Exercise brief
Leave the pictures out and give every entry again exactly.

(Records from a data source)
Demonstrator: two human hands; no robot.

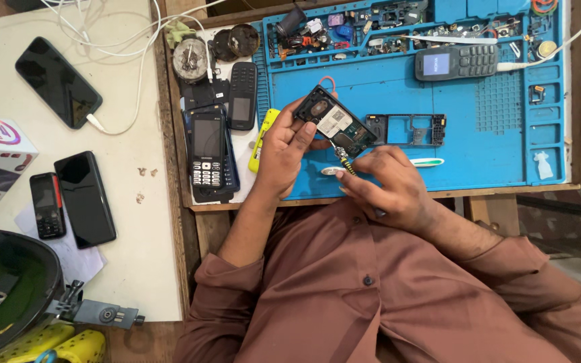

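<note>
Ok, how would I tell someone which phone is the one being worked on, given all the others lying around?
Start at the blue repair mat on the wooden bench. Above its near edge, the left hand holds up an opened keypad phone body, circuit board showing, while the right hand puts a small tool to it. It alone is off the surface and coverless.

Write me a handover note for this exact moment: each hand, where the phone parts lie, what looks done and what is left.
Left hand: holds the opened keypad phone above the blue repair mat, circuit board facing up.
Right hand: grips a small screwdriver, tip at the phone's lower edge.
Parts: a black phone frame lies on the mat just right of the phone; a grey keypad phone sits higher up.
Done: the phone is open, board exposed.
Left: work at the board's lower edge, by the look of it; the frame is not yet refitted.
</note>
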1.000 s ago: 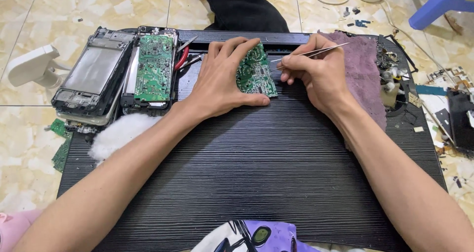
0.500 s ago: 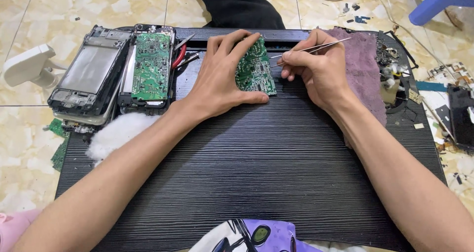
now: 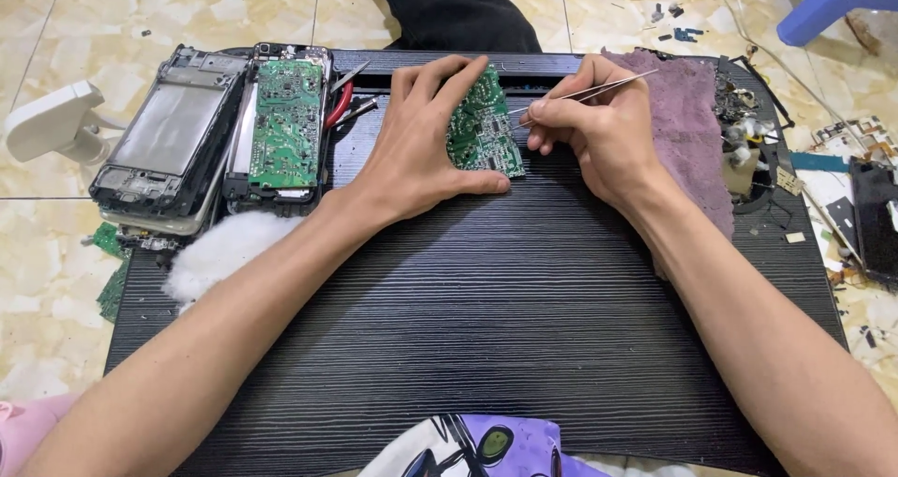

Solution
Demonstrator: two human hands; no robot.


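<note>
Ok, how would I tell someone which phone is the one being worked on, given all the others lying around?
Start at the blue repair mat on the wooden bench. Above its near edge, the left hand holds up an opened keypad phone body, circuit board showing, while the right hand puts a small tool to it. It alone is off the surface and coverless.

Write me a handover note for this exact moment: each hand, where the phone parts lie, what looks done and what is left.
Left hand: holds the opened keypad phone above the blue repair mat, circuit board facing up.
Right hand: grips a small screwdriver, tip at the phone's lower edge.
Parts: a black phone frame lies on the mat just right of the phone; a grey keypad phone sits higher up.
Done: the phone is open, board exposed.
Left: work at the board's lower edge, by the look of it; the frame is not yet refitted.
</note>
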1.000 s ago: 
0.500 s ago: 
now: 

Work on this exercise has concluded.